In die Natur
Besuch bei Knut
Montag 20. Dezember 2010. Als ich, wegen der widrigen Strassenverhältnisse, erst um 12.30 Uhr den Zoo betrat, kamen mir zwei Knutfreundinnen entgegen, die, obwohl durchgefroren, glückselig lächelnd verkündeten: Wir haben i h n gesehen. Mit eigenen Augen. Zusammen mit Tosca. Im Wasser haben sie getollt. Das war sooo süüüss! Und jetzt? Jetzt ruhe er sich aus.

Besuch bei Knut
Eine Fotoreihe von 34 Bilder (öffnet in ein neues Fenster).
So war's. Dazu hatte er die Ecke links unten gewählt. Nicht dass diese Platzwahl mich überrascht hätte. In seiner zurückhaltenden Art gab er mir nach der Begrüssung zu verstehen, dass er auf Animation warte.
Meine Versuche, ihn mit Schneebällen zu erreichen, endeten kläglich. Ich konnte noch nie weiter als drei Meter weit werfen, bei einer Streuung von ca. 90 Grad. Knut schaute betrübt. Da nahte Rettung. Junge kräftige Männer aus Italien, sie sahen sportlich und motorisch geschickt aus und ich versuchte sie zu überreden. Sie guckten ungläubig. Sie hätten noch nie von Schneeball spielenden Bären gehört.
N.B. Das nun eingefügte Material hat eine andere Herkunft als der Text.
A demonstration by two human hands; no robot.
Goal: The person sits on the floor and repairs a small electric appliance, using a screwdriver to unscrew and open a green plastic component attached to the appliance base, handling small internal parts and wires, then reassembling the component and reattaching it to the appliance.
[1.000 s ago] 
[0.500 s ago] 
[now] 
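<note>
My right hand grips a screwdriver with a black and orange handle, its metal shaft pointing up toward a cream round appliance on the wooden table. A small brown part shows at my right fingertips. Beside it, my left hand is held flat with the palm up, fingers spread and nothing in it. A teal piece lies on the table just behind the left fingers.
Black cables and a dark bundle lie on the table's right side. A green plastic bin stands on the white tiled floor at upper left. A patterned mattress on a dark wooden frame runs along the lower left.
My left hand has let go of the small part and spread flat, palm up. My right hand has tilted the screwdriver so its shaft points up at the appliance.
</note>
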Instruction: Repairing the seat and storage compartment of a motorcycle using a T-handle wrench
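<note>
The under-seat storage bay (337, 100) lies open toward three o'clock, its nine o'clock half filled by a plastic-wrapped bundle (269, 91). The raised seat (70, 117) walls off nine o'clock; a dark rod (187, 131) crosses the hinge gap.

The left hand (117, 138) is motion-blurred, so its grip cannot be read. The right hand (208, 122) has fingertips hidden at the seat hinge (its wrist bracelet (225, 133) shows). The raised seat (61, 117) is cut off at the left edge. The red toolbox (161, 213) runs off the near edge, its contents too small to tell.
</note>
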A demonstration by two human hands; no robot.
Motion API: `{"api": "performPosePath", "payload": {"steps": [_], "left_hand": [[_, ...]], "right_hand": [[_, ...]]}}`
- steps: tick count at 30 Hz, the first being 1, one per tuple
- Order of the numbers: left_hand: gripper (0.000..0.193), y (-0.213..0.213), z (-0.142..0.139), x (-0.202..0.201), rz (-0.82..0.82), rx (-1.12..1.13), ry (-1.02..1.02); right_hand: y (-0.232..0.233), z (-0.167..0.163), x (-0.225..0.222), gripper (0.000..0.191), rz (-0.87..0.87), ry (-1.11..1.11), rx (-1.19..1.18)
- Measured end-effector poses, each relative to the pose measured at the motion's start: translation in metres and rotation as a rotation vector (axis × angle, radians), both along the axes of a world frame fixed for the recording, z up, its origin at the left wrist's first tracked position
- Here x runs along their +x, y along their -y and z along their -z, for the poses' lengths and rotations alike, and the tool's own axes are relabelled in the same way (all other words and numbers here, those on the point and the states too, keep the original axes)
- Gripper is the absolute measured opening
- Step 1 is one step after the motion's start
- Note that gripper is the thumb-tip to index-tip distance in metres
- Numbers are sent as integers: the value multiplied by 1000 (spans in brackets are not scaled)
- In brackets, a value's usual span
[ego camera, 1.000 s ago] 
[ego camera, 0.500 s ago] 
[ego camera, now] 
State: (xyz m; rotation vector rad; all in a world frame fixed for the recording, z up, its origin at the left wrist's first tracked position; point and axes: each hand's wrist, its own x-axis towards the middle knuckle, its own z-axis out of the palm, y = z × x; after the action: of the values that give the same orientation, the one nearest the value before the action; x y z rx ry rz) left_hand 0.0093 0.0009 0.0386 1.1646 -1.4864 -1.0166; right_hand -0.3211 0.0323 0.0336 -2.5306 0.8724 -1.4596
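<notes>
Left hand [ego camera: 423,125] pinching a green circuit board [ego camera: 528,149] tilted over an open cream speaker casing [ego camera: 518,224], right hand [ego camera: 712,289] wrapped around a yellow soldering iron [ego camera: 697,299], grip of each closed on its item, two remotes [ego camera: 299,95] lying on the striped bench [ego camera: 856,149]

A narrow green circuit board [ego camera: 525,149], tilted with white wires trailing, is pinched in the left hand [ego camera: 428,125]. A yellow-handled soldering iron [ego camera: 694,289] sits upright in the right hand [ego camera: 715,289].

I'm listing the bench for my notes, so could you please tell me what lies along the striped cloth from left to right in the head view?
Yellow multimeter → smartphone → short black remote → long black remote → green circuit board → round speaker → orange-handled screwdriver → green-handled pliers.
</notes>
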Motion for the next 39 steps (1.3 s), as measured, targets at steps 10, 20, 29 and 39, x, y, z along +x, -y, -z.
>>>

Im Schnelldurchgang erzählte ich das Wichtigste aus Knuts Leben und dass er gewohnt sei, mit Besuchern Schnauzball oder Schneeball zu spielen. Einer der jungen Italiener warf, und die anderen fotografierten. Schnell war Knuts Interesse geweckt. Knut fixierte die Bälle, fing sie auf oder suchte sie, um sie dann zu verspeisen. Leider mussten die Italiener weiter. Sie bedankten sich für die neuen Erkenntnisse und verabschiedeten sich artig von uns (ciao, grazie, che bello!).

Was nun? Knut guckte enttäuscht den jungen Männern nach und warf mir einen Blick zu, den ich nicht aushielt. Ich gab auf und ging ins Affenhaus, um mich aufzuwärmen und mit meinen ungeeigneten Armen zu hadern. Als ich wiederkam, sah ich schon an der Menschenmenge, dass sich was getan haben musste. Tosca unternahm einen Spaziergang zu Knuts Eck, gefolgt von Nancy, die sich über die glatten Steine hievte. In freundlicher Absicht!
Die Begegnung verlief aufs Erfreulichste, was Ihr den Bildern entnehmen könnt. Als Kati auftauchte, lief Knut in die rechte Ecke, verfolgt von den Damen, die ihren Spielgefährten nicht so rasch entkommen lassen wollten. Bei Kati fauchte er, aber ansonsten schien Knut nicht unerfreut zu sein über den Besuch der gewichtigen Damen.
So richtig schön wurde es aber, als er schliesslich während der beginnenden Dämmerung der alleinige Herr des Territoriums war. Er bearbeitete den Tannenbaum, bis der keinen Widerstand mehr leistete, nicht ohne sich zu vergewissern, dass Kati, Nancy und Toska in sicherer Obhut waren. So verlebten wir doch noch einen schönen Nachmittag in und vor Knuts Gehege.
Bleibt die Frage, was wir werfen können, wenn kein Schnee mehr liegt? Bekanntlich soll sich ja im Zoo und besonders bei den Bären alles zum Besseren wenden. Und so wird Knut uns bestimmt bald einen schönen, in Gewicht und Griffigkeit genau passenden Ball über den Zaun schmeissen. Oder uns seine anderen neuen, wunderbaren Gerätschaften vorführen. Denn Knut liebt die Herausforderungen, und wer wüsste das besser als die einsichtigen und unermüdlich um das Wohlbefinden der Tiere besorgten Experten des Zoos!